Is it Really Safe to Include a Lot of Fish in Your Diet?
Nutritionists and health experts agree; making sure that fish is a part of your diet offers a tremendous number of health benefits. The omega 3 fatty acids that most fish contain are especially beneficial for brain and heart health (by the way, pretty interesting website: http://www.allaboutfishoil.org), meaning that even for children fish is a great addition to their standard 'meal plan'.
There is a concern among many people though about the possibility that the fish they buy in the supermarket may contain harmful contaminants though. With the environment certainly not in the best shape all over the world it is in many ways a valid concern, but it is important to cut through the misinformation that is out there and determine what the real risks are and how they can be avoided.
What Contaminants Might Be in the Fish You Buy?

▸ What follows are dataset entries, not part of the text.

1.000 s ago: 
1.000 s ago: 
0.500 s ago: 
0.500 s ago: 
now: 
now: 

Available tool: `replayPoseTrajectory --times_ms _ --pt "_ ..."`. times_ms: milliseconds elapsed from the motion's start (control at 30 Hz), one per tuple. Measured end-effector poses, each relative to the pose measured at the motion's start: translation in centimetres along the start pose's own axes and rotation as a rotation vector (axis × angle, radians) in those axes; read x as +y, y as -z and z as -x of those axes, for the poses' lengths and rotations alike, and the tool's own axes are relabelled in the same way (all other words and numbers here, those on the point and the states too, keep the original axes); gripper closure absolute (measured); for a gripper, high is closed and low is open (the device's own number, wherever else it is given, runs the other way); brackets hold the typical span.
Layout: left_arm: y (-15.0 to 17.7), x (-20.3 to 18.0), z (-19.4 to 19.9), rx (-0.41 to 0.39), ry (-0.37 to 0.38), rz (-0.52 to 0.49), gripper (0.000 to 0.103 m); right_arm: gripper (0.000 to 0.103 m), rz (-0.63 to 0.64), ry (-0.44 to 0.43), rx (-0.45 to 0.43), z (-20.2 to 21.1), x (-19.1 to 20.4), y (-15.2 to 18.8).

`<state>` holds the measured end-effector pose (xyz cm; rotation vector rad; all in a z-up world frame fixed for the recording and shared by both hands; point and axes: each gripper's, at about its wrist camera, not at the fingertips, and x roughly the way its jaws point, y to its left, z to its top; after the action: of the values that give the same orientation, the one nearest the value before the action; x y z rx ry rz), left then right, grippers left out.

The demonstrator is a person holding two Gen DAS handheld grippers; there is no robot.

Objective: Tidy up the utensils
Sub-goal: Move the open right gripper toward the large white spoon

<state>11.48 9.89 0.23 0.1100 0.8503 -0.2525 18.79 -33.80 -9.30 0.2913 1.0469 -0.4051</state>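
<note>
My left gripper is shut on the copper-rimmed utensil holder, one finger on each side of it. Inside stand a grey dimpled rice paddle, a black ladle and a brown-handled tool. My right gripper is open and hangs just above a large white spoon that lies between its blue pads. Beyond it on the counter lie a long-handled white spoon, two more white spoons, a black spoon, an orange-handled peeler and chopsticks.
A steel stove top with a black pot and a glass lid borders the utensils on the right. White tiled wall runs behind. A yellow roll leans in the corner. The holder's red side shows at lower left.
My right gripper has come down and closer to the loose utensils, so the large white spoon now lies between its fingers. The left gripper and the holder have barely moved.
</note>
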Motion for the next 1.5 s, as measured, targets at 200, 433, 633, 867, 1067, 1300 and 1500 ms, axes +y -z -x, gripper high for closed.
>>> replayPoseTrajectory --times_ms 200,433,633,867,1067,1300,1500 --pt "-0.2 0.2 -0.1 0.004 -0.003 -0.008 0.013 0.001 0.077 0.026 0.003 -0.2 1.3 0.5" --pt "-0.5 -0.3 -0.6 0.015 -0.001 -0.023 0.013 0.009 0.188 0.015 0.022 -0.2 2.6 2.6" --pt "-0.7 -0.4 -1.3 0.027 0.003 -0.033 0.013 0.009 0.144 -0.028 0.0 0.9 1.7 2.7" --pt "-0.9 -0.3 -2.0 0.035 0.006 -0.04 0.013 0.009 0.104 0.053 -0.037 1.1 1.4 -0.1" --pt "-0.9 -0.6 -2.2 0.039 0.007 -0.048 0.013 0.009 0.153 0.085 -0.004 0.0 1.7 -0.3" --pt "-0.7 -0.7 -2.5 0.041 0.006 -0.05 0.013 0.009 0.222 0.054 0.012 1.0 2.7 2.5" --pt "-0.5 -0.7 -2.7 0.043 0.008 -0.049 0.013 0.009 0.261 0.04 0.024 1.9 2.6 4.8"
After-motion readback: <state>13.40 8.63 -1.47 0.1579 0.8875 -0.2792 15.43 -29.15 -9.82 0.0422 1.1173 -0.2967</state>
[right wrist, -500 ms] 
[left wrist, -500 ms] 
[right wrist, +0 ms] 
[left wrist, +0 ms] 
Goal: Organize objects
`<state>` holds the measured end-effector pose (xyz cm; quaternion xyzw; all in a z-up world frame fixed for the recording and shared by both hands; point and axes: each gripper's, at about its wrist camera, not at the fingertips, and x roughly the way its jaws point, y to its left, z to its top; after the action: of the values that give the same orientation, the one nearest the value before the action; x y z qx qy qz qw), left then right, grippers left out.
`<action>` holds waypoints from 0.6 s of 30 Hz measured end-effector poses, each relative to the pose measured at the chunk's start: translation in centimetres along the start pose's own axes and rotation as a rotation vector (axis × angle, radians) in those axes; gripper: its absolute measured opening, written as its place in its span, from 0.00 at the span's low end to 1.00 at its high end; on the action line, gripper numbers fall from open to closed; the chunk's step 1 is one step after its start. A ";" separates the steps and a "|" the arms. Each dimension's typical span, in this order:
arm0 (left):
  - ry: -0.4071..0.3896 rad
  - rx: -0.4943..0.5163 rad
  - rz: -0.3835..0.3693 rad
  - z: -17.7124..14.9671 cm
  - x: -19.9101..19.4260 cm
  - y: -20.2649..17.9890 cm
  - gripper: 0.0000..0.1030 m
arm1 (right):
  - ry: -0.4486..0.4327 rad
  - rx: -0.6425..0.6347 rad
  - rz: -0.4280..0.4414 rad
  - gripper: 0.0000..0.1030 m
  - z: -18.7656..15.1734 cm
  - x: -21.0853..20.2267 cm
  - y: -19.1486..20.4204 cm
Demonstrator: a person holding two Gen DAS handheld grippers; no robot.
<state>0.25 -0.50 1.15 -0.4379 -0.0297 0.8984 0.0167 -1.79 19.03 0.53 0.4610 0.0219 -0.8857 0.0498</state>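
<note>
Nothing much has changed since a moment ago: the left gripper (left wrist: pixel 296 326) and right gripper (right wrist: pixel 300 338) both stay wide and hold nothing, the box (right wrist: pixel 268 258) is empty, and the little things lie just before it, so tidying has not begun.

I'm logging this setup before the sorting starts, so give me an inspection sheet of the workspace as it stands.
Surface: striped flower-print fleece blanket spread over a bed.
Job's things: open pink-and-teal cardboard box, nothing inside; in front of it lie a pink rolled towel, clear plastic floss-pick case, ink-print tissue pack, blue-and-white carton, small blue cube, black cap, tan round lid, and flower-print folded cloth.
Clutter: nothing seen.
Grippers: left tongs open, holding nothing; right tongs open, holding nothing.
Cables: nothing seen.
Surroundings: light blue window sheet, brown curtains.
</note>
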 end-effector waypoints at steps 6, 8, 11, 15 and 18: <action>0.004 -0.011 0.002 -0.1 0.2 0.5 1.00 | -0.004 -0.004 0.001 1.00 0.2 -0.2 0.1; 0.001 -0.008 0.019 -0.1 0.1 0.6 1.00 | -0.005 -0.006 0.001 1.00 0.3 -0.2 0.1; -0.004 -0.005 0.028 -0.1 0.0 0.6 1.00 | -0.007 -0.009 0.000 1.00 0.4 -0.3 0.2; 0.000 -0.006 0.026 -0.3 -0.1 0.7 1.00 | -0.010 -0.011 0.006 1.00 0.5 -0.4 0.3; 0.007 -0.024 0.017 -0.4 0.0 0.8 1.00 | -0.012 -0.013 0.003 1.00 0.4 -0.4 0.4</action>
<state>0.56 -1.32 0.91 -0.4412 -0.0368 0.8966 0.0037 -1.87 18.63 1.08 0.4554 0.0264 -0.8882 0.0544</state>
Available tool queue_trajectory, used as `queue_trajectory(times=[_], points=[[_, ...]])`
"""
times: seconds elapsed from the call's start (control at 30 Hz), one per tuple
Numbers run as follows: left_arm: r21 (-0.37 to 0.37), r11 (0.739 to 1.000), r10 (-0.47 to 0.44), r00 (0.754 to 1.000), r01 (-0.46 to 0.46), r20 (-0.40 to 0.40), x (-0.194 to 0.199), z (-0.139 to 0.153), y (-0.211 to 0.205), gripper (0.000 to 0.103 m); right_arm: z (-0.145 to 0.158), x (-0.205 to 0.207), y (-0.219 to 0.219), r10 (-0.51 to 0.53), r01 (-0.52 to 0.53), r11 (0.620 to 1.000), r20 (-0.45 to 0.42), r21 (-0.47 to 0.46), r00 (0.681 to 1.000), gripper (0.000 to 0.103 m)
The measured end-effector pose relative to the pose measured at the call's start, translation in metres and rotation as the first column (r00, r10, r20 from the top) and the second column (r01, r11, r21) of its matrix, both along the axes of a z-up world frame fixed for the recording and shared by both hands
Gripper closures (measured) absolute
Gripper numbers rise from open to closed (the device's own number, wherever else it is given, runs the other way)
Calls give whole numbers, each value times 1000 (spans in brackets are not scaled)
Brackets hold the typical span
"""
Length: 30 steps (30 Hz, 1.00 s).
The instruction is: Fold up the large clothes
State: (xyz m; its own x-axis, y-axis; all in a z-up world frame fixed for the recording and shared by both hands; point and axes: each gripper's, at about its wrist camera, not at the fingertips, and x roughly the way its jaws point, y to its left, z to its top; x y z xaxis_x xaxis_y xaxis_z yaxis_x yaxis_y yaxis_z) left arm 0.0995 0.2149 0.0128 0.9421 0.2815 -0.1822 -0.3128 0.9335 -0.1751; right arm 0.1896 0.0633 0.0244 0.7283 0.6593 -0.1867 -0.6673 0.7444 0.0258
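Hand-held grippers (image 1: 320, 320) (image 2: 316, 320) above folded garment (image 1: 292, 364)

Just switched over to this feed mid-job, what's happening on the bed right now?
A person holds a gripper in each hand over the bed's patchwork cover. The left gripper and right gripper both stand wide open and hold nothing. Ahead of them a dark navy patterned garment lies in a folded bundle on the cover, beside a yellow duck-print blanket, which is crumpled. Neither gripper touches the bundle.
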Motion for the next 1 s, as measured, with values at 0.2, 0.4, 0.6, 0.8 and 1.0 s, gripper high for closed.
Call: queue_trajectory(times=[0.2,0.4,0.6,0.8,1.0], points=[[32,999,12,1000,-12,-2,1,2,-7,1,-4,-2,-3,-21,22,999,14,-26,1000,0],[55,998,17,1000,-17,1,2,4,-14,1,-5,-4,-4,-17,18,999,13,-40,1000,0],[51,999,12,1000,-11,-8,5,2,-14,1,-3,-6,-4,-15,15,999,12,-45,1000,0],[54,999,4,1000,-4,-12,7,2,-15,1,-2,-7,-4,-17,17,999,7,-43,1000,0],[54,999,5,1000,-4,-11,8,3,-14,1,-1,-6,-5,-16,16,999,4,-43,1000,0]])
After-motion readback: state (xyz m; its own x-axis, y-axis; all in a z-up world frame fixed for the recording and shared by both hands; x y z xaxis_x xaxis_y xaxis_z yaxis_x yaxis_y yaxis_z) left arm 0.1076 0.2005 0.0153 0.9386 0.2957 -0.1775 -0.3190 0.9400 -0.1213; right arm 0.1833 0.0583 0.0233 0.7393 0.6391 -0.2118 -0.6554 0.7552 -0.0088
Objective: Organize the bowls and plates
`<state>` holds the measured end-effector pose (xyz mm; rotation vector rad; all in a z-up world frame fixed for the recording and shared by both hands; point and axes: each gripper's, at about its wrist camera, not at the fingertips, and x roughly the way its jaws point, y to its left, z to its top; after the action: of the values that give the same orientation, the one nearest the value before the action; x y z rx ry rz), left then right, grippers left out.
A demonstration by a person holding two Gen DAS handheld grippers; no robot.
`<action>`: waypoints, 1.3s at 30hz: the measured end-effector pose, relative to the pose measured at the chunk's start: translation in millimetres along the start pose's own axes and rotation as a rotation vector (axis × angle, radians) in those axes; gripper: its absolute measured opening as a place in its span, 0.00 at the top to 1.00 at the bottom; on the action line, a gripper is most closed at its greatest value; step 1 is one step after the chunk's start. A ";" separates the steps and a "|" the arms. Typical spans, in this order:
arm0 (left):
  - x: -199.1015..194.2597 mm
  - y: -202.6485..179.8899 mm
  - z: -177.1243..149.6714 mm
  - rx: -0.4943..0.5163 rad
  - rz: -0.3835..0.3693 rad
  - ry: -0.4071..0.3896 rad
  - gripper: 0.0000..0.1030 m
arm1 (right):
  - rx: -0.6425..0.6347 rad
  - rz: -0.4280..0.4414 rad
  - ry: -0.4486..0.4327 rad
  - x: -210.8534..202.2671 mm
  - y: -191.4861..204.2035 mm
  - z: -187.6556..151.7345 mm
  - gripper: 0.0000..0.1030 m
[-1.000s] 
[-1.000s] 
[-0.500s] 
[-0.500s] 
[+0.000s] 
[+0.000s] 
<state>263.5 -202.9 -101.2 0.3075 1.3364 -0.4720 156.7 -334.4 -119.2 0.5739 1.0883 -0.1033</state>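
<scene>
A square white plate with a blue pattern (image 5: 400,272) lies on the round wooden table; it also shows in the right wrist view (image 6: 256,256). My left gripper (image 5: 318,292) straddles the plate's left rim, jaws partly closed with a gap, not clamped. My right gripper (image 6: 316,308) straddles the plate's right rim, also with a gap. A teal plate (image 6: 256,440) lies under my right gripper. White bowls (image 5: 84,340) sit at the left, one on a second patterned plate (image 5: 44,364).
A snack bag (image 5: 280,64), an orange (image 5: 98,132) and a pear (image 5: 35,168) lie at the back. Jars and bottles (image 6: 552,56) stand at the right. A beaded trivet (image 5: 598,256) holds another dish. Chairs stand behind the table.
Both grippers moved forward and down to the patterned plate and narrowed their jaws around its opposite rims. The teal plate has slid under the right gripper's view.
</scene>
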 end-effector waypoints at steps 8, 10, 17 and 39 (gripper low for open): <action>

The contaminants in fish do not come from the fish themselves of course, but from the waters they live in. The ones that concern people the most break down as follows:
- Metals, primarily lead and mercury
- Artificially introduced industrial chemicals like PCBs
- Pesticide residues
How Do these Contaminants Get into the Water?
The most common way that contaminants are introduced into the waters that the world's fish population calls home is via industrial waste runoffs. This situation has improved in many areas though as stricter environmental regulations have forced many companies to change their practices.
The environment can be a problem itself. Rainwater washes contaminants from the land, such as pesticides, into the water. The levels at which it does so will of course vary by the activity in the area, so places where there are a lot of traditional farms in the areas near the water.
What Health Risks do These Contaminants Pose?
To men and women who are past their childbearing years research has found that contaminants in fish pose very little risk and the health benefits outweigh the risks significantly.
The concern is for women who are, or might become, pregnant. Some research has found that pregnant women who consume fish with higher contaminant levels may give birth to children who are slightly slower to develop mentally. However, as Omega 3 fatty acids are essential for the formation of a young brain it is no longer recommended that pregnant women avoid fish altogether, just that they stick to low contaminant species and the same advice is offered for children.
What Types of Fish are Likely to Contain the Most Contaminants?
The fish that pose the biggest risk of contamination are those that are considered 'bottom feeders' as most of the contaminants in the water 'sink' and settle at the bottom of rivers, streams and sea beds rather than floating in the water. These fish include wild striped bass, sea bass) bluefish, eels, and sea trout (not river trout) mackerel, swordfish and shark. Tuna, both yellowfin and albacore contains moderate levels of mercury and should be consumed in limited quantities (about once a week) If you can find skipjack tuna however it has far lower levels of mercury and can be consumed more often, so checking the labels on the canned tuna fish at the supermarket can be very helpful.
There are some fish species that contain such low levels of contaminants that they have been deemed by health officials to be 'enjoy as you please' fish and can be eaten with great regularity to maximize the health benefits for everyone. The list of these types of fish is surprisingly large and does include all forms of salmon, haddock, flounder, tilapia, whitefish and even shellfish like crab and shrimp.
Overall there is no reason for anyone to remove fish from their diet at this point, just to be mindful about the types of fish they choose and, if at all possible, discovering the origins of the fish can help as well.